Segmentation of the vertebrate head emerges out of earlier processes that establish the anterior-posterior (A-P) axis. Recent genetic studies and comparisons across species have led to a better understanding of the links between A-P patterning and segmentation. These point to similar signals acting on both head and trunk, such as retinoic acid and fibroblast growth factors. These form interacting networks of diffusible morphogen gradients that pattern both hindbrain rhombomeres and mesodermal somites. New computational models, particularly for retinoic acid, have revealed how morphogen gradients are established and made robust to changes in signaling levels.
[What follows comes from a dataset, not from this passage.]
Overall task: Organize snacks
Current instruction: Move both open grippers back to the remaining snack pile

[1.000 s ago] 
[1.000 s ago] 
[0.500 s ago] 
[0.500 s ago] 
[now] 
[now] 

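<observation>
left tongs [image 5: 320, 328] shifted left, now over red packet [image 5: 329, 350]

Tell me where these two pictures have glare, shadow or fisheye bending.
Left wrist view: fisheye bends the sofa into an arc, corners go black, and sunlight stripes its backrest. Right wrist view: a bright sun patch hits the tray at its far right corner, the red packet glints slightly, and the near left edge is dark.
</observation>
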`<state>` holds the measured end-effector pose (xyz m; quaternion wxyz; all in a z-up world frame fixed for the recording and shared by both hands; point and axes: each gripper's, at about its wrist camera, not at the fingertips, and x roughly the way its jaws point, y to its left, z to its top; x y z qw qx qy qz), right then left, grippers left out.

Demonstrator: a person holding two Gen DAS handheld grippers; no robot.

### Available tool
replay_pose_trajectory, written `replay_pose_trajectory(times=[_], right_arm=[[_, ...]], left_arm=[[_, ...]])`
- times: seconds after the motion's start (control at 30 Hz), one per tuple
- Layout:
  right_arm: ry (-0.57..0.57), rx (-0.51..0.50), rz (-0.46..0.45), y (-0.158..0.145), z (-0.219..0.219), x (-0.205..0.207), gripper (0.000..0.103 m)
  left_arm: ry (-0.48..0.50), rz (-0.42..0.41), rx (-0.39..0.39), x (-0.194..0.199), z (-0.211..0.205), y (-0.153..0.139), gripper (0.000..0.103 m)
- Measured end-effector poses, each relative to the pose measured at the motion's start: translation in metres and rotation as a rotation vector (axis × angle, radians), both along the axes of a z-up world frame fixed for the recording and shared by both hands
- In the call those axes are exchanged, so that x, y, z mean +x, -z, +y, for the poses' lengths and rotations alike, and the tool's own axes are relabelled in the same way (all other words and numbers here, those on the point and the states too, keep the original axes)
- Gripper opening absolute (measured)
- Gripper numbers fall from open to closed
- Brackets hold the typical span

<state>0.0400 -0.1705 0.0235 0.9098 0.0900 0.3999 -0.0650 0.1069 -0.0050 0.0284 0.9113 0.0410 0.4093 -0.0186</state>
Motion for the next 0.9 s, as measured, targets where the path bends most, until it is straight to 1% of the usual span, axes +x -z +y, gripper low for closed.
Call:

However, the orientations of these gradients, as well as how they interact to generate segments, differ remarkably between germ layers and body regions. Thus, the vertebrate head is, in part, built through modifications of the same processes that link A-P patterning and segmentation in the trunk, but fundamental differences in how these processes are deployed lend further doubt to the notion that head and trunk segments are homologous.


From the symposium "Vertebrate Head Segmentation in a Modern Evo-Devo Context" presented at the annual meeting of the Society for Integrative and Comparative Biology, January 2–6, 2008, at San Antonio, Texas.